Copy out precisely the lines from the start of the data through the line with "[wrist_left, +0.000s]", and keep pictures out of it.

[Opening Dataset excerpt section]

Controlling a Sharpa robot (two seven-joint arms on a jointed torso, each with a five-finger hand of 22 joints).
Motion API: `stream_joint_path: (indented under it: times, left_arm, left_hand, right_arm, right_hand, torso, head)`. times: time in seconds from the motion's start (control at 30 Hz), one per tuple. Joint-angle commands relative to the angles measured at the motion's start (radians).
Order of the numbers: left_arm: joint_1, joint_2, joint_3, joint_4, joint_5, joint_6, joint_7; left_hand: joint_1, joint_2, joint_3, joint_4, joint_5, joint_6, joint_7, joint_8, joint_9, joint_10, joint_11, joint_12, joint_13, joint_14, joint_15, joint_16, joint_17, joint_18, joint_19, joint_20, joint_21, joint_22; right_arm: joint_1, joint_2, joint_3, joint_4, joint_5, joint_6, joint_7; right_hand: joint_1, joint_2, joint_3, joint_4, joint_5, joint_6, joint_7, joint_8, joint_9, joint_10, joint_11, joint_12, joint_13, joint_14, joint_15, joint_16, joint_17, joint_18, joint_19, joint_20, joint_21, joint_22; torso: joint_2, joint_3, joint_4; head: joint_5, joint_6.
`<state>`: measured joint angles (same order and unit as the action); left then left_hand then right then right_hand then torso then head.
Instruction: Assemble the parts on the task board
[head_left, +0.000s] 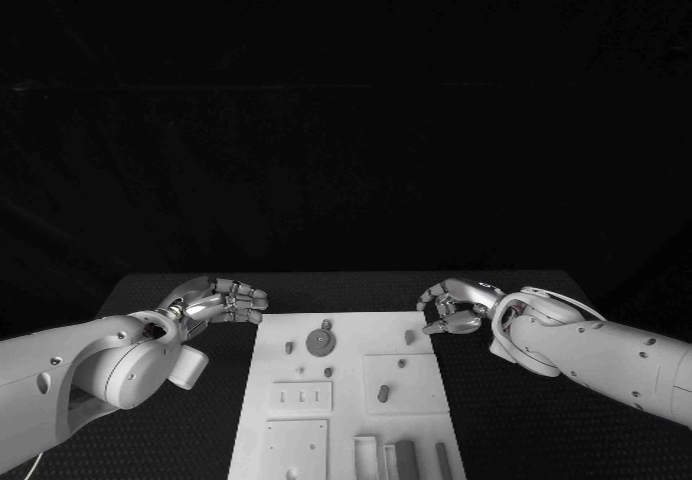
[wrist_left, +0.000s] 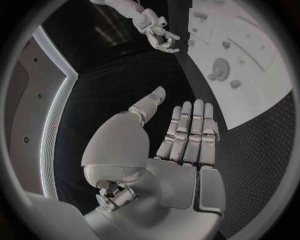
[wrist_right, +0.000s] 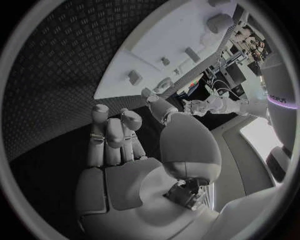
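The white task board (head_left: 346, 400) lies in the middle of the black table, also visible as the board (wrist_left: 250, 75) and the board (wrist_right: 181, 45) in the wrist views. On its far part sit a grey round disc (head_left: 320, 342) and small pegs (head_left: 410, 337); another peg (head_left: 384, 393) stands mid-board, and long pieces (head_left: 404, 458) lie at its near end. My left hand (head_left: 216, 300) hovers off the board's far left corner; my left hand (wrist_left: 184, 135) has straight fingers and holds nothing. My right hand (head_left: 459, 306) hangs by the far right corner; my right hand (wrist_right: 115, 137) has slightly bent fingers and an empty palm.
A panel with three slots (head_left: 304, 396) and a square plate (head_left: 294, 445) sit on the board's left side. Black textured table (head_left: 519, 430) runs along both sides of the board. The right hand (wrist_left: 159, 35) and the left hand (wrist_right: 209, 106) appear across the board in each other's wrist views.
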<state>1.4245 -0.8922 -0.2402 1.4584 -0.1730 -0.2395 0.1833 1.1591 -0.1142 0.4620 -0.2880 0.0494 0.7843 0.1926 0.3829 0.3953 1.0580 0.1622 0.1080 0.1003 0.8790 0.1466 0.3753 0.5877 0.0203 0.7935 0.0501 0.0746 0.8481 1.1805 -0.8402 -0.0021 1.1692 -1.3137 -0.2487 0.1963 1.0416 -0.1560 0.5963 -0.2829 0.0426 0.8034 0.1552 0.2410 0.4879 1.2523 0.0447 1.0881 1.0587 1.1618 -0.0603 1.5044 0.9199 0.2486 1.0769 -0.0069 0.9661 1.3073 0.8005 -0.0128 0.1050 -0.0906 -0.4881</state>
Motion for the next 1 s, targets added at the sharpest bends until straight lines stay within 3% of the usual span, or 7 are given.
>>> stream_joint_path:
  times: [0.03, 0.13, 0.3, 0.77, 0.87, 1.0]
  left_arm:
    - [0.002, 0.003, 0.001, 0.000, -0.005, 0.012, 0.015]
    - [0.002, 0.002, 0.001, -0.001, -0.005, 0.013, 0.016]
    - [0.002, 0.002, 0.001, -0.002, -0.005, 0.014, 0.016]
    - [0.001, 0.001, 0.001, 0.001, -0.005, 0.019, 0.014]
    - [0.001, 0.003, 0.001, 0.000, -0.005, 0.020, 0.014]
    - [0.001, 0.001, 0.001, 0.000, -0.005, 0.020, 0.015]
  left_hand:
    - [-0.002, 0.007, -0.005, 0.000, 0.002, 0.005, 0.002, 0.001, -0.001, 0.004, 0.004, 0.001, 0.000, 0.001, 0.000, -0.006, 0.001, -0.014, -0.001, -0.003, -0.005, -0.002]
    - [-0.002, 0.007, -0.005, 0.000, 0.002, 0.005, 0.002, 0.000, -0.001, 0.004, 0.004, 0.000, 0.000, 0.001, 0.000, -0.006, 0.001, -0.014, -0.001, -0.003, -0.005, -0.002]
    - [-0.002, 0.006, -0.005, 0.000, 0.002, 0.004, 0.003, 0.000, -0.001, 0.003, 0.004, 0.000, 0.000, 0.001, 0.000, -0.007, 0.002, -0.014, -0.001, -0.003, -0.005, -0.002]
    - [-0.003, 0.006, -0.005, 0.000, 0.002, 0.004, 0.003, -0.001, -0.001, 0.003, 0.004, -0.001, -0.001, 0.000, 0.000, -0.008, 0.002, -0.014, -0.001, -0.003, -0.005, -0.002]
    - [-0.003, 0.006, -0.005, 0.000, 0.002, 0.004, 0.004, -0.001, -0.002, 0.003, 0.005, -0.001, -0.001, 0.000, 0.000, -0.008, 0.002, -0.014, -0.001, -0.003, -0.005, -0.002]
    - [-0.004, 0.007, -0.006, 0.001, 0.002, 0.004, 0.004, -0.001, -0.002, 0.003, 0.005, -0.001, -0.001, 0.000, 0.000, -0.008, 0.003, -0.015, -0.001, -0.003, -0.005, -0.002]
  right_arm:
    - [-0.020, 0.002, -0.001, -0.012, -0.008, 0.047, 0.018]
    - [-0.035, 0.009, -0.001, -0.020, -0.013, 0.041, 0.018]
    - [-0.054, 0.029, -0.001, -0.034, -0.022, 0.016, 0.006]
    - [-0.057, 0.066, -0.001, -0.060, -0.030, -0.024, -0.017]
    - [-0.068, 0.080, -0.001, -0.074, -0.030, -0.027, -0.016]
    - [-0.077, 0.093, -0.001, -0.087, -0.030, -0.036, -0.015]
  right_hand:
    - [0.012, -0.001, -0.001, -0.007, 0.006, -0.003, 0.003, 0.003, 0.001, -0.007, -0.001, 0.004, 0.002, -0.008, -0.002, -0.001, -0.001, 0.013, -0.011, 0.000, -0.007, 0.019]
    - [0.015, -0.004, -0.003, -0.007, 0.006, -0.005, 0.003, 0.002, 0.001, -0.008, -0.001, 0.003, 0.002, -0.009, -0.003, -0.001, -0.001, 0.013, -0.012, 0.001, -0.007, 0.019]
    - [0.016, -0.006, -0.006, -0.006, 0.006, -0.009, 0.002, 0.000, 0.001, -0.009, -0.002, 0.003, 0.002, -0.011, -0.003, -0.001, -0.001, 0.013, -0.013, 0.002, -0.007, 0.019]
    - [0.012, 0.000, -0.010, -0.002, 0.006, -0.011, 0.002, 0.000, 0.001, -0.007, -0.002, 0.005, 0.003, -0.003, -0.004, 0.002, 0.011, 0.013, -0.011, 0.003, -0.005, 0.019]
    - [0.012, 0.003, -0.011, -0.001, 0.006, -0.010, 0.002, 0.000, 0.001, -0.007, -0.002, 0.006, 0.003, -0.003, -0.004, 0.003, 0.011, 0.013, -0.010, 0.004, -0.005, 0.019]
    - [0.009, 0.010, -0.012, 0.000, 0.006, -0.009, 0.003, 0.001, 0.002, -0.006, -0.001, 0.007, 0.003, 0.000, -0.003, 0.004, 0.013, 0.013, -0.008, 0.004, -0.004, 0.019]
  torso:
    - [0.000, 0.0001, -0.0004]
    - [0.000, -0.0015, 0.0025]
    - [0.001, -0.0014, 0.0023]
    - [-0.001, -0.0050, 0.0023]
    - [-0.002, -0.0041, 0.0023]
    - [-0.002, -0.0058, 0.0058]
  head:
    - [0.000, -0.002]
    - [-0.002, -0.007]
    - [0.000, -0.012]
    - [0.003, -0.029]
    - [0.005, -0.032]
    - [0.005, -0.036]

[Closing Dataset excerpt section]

## Expected answer
Controlling a Sharpa robot (two seven-joint arms on a jointed torso, each with a five-finger hand of 22 joints).
Motion API: `stream_joint_path: (indented under it: times, left_arm, left_hand, right_arm, right_hand, torso, head)`. times: time in seconds from the motion's start (control at 30 Hz), one per tuple. Joint-angle commands relative to the angles measured at the motion's start (radians).
Order of the numbers: left_arm: joint_1, joint_2, joint_3, joint_4, joint_5, joint_6, joint_7; left_hand: joint_1, joint_2, joint_3, joint_4, joint_5, joint_6, joint_7, joint_8, joint_9, joint_10, joint_11, joint_12, joint_13, joint_14, joint_15, joint_16, joint_17, joint_18, joint_19, joint_20, joint_21, joint_22; right_arm: joint_1, joint_2, joint_3, joint_4, joint_5, joint_6, joint_7; right_hand: joint_1, joint_2, joint_3, joint_4, joint_5, joint_6, joint_7, joint_8, joint_9, joint_10, joint_11, joint_12, joint_13, joint_14, joint_15, joint_16, joint_17, joint_18, joint_19, joint_20, joint_21, joint_22; torso: joint_2, joint_3, joint_4; head: joint_5, joint_6.
`<state>`: measured joint angles (same order and unit as the action); left then left_hand then right then right_hand then torso then head.
Instruction: Assemble the parts on the task board
[head_left, +0.000s] 
[wrist_left, +0.000s] 

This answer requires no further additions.